Tak hanya itu, Prabowo juga mengapresiasi peran Polri dalam membantu masyarakat melalui pembangunan sumur bor, jembatan, serta kehadiran di garis depan saat terjadi bencana.
“Semangat inilah yang harus terus saudara-saudara pelihara,” imbuhnya.
Baca Juga: Prabowo Ingatkan Anggota Polri Dapat Gaji dan Fasilitas dari Uang Rakyat
Di sisi lain, Prabowo mengingatkan Polri untuk menegakkan hukum secara adil dan memberikan perlindungan hukum bagi masyarakat yang lemah.
"Saya tekankan kembali, rakyat paling lemah harus mendapat perlindungan. Masyarakat yang mencari kebenaran dan keadilan harus dilayani," kata Prabowo.
Ia menyebut, posisi Indonesia sebagai negara hukum menuntut aparat penegak hukum untuk terus menjaga integritas agar setiap warga negara memperoleh rasa aman dan keadilan.
Oleh karena itu, Prabowo menekankan pentingnya menghormati dan melindungi masyarakat yang taat pada hukum.
"Hukum harus menjadi tempat berlindung bagi mereka yang lemah hukum. (Hukum) tidak boleh tajam ke bawah, tumpul ke atas," katanya.
Lebih lanjut, ia juga mengingatkan aparat penegak hukum untuk menindak tegas siapa pun oknum yang berupaya mempermainkan hukum demi kepentingannya sendiri.
Menurutnya, hukum diciptakan untuk melindungi masyarakat dari berbagai tindakan yang merugikan, bukan justru menjadi alat untuk merugikan masyarakat.
Atas dasar itu, ia menegaskan bahwa Indonesia tidak pernah memberikan ruang bagi kekebalan hukum.
"Hukum tidak boleh menjadi alat bagi mereka-mereka yang punya uang. Hukum tidak boleh menjadi alat balas dendam politik. Hukum tidak boleh digunakan untuk kepentingan satu kelompok manapun. Tidak boleh ada kriminalisasi. Tidak boleh ada penyalahgunaan wewenang," kata dia.

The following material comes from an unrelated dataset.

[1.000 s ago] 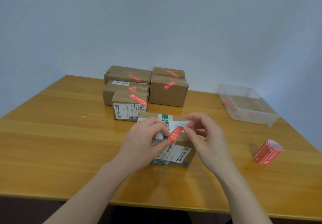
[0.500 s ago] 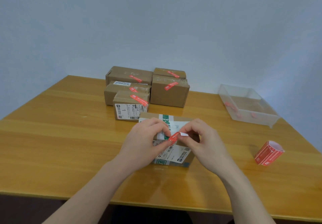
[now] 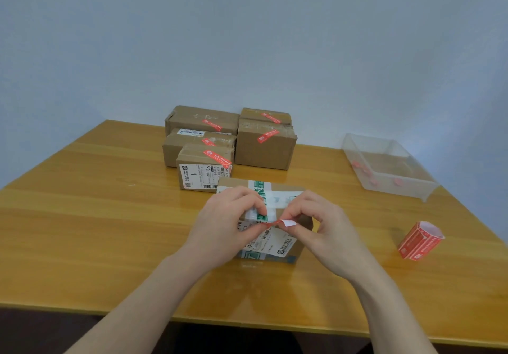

Pada kesempatan yang sama, Prabowo juga mengingatkan bahwa berbagai bentuk kejahatan yang mengancam bangsa masih memerlukan perhatian serius.
Mulai dari peredaran narkotika, judi online, perdagangan orang, kejahatan siber, terorisme, korupsi, hingga praktik ekonomi ilegal dinilai menjadi ancaman nyata bagi masa depan Indonesia.
Meski demikian, Prabowo mengapresiasi berbagai capaian Polri bersama kementerian, lembaga, dan instansi terkait dalam memberantas berbagai kejahatan tersebut.
Namun, ia juga mengingatkan Polri untuk tidak berpuas diri karena tantangan yang dihadapi Indonesia masih sangat besar.
“Tetapi saya juga mengatakan dan mengingatkan jangan kita lengah, jangan pernah cepat puas. Tantangan masih besar, rakyat kita masih menderita kemiskinan dan kemiskinan ini adalah akibat langsung dari korupsi, dari penyelundupan, dan dari kegiatan-kegiatan ekonomi ilegal. Karena itu, tantangan saudara, tantangan kita semua masih besar dan masih banyak," ujar dia. (cr-4).